# YOUR TASK
For this exercise, restate the data below with no change at all.

────────────────────────────────────────

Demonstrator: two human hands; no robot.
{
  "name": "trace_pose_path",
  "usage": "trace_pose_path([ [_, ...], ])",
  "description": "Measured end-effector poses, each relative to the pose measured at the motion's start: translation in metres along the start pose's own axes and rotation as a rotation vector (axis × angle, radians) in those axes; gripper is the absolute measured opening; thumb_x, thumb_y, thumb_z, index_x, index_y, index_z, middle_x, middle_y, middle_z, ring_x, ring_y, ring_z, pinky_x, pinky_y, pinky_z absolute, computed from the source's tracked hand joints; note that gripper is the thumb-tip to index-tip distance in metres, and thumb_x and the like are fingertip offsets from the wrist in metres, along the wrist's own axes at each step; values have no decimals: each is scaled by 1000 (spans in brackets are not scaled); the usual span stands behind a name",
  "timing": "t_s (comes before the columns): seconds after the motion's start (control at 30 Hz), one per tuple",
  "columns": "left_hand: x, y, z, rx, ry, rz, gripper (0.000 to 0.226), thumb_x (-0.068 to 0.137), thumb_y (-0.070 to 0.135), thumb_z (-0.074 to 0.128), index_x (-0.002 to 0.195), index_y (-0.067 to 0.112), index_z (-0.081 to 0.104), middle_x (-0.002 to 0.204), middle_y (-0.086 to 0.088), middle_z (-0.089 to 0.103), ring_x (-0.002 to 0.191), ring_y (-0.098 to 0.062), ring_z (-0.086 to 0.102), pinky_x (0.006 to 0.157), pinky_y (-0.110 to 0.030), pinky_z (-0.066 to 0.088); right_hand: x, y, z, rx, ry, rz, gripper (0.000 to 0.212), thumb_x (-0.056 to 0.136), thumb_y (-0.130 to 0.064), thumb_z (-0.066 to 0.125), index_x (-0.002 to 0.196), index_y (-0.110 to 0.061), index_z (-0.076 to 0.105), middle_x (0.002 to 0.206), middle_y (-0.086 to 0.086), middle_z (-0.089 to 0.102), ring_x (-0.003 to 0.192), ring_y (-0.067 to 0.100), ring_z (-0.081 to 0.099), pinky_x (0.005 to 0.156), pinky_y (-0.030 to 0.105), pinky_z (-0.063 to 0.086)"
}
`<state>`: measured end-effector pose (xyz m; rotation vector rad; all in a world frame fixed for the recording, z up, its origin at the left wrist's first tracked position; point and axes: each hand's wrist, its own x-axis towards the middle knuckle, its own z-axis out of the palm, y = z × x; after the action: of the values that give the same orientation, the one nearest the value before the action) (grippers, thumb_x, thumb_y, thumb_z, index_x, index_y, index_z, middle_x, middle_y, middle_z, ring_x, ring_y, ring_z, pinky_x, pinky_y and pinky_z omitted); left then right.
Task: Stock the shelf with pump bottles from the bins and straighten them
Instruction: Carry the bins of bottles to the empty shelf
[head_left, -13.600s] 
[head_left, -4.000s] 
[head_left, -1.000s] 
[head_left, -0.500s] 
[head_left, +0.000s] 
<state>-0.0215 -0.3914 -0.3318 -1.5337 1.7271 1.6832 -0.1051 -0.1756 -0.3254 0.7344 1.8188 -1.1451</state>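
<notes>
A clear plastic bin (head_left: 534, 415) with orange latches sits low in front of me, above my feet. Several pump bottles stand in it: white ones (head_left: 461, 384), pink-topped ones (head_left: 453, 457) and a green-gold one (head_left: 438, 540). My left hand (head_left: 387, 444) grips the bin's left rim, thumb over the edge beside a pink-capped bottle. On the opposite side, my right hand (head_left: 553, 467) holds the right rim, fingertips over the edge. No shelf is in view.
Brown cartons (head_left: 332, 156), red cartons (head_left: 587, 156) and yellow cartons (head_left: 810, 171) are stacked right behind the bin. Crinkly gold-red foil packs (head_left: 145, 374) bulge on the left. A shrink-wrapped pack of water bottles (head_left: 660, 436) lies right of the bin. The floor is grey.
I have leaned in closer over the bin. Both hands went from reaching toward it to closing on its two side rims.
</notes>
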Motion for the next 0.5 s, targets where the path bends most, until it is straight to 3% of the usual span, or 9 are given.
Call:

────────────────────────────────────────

# ANSWER BOX
Demonstrator: two human hands; no robot.
{
  "name": "trace_pose_path",
  "usage": "trace_pose_path([ [_, ...], ])",
  "description": "Measured end-effector poses, each relative to the pose measured at the motion's start: translation in metres along the start pose's own axes and rotation as a rotation vector (axis × angle, radians) in those axes; gripper is the absolute measured opening; thumb_x, thumb_y, thumb_z, index_x, index_y, index_z, middle_x, middle_y, middle_z, ring_x, ring_y, ring_z, pinky_x, pinky_y, pinky_z absolute, computed from the source's tracked hand joints; note that gripper is the thumb-tip to index-tip distance in metres, and thumb_x and the like are fingertip offsets from the wrist in metres, along the wrist's own axes at each step; values have no decimals: each is scaled by 1000 (spans in brackets are not scaled); the usual span stands behind a name",
  "timing": "t_s (comes before the columns): seconds after the motion's start (control at 30 Hz), one per tuple",
  "columns": "left_hand: x, y, z, rx, ry, rz, gripper (0.000 to 0.226), thumb_x (-0.068 to 0.137), thumb_y (-0.070 to 0.135), thumb_z (-0.074 to 0.128), index_x (-0.002 to 0.195), index_y (-0.067 to 0.112), index_z (-0.081 to 0.104), middle_x (-0.002 to 0.204), middle_y (-0.086 to 0.088), middle_z (-0.089 to 0.103), ring_x (-0.002 to 0.191), ring_y (-0.098 to 0.062), ring_z (-0.086 to 0.102), pinky_x (0.006 to 0.157), pinky_y (-0.110 to 0.030), pinky_z (-0.066 to 0.088); right_hand: x, y, z, rx, ry, rz, gripper (0.000 to 0.212), thumb_x (-0.056 to 0.136), thumb_y (-0.130 to 0.064), thumb_z (-0.066 to 0.125), index_x (-0.002 to 0.196), index_y (-0.110 to 0.061), index_z (-0.076 to 0.105), middle_x (0.002 to 0.206), middle_y (-0.086 to 0.086), middle_z (-0.089 to 0.102), ring_x (-0.003 to 0.192), ring_y (-0.067 to 0.100), ring_z (-0.081 to 0.099), pinky_x (0.005 to 0.156), pinky_y (-0.030 to 0.105), pinky_z (-0.063 to 0.086)"
}
`<state>`: measured end-effector pose (xyz m; rotation vector rad; all in a world frame fixed for the recording, z up, its origin at the left wrist's first tracked position; point and axes: each hand's wrist, its own x-axis towards the middle knuckle, its own z-axis out of the palm, y = z × x; after the action: of the values that give the same orientation, the one nearest the value before the action) (grippers, thumb_x, thumb_y, thumb_z, index_x, index_y, index_z, middle_x, middle_y, middle_z, ring_x, ring_y, ring_z, pinky_x, pinky_y and pinky_z omitted); left then right.
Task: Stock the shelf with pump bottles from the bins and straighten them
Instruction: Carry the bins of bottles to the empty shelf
[head_left, -13.600s] 
[head_left, -4.000s] 
[head_left, -1.000s] 
[head_left, -0.500s] 
[head_left, +0.000s] 
<state>-0.0215 -0.3914 -0.3318 -1.5337 1.7271 1.6832 -0.1051 -0.1756 -0.3254 0.7344 1.8188 -1.1451</state>
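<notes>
A clear plastic bin (head_left: 534, 415) with orange latches sits low in front of me, above my feet. Several pump bottles stand in it: white ones (head_left: 461, 384), pink-topped ones (head_left: 453, 457) and a green-gold one (head_left: 438, 540). My left hand (head_left: 387, 444) grips the bin's left rim, thumb over the edge beside a pink-capped bottle. On the opposite side, my right hand (head_left: 553, 467) holds the right rim, fingertips over the edge. No shelf is in view.
Brown cartons (head_left: 332, 156), red cartons (head_left: 587, 156) and yellow cartons (head_left: 810, 171) are stacked right behind the bin. Crinkly gold-red foil packs (head_left: 145, 374) bulge on the left. A shrink-wrapped pack of water bottles (head_left: 660, 436) lies right of the bin. The floor is grey.
I have leaned in closer over the bin. Both hands went from reaching toward it to closing on its two side rims.
</notes>
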Motion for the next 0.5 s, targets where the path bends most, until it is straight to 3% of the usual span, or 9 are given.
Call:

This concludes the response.